• Exercise instructions
Would you repeat the data below exactly, taking out the images?

• Recorded data

•••

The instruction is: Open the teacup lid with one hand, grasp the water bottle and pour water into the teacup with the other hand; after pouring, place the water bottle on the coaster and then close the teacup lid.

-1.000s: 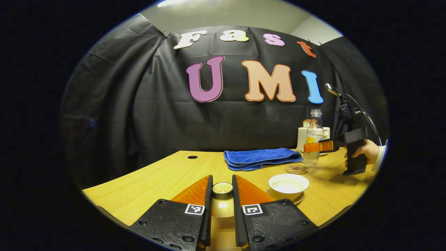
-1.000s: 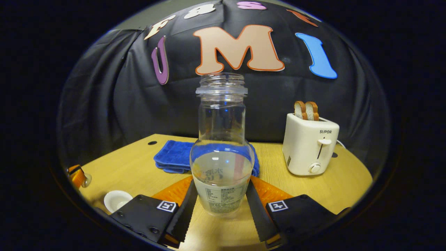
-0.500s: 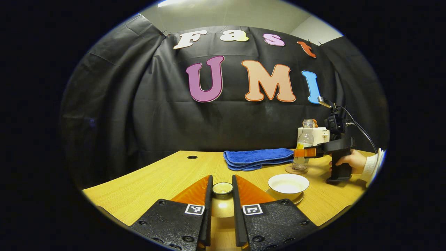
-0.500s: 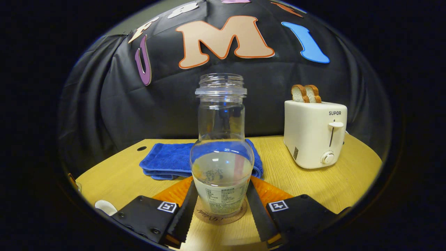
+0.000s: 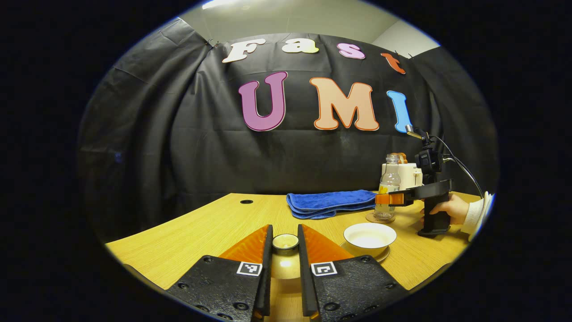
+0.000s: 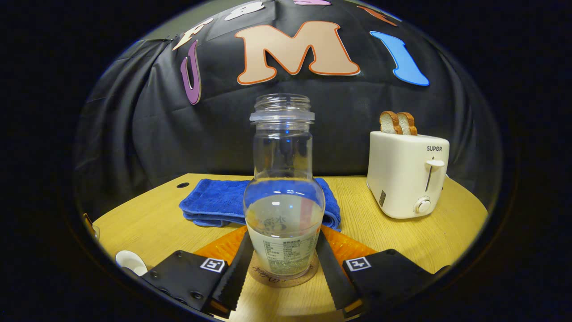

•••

• Solution to this exercise
The instruction is: Open the teacup lid with one hand, grasp the water bottle and pour water into the teacup with the other hand; after pouring, place the water bottle on the coaster and then close the teacup lid.

-1.000s: 
-1.000s: 
-0.500s: 
-0.500s: 
+0.000s: 
+0.000s: 

The exercise contains nothing more.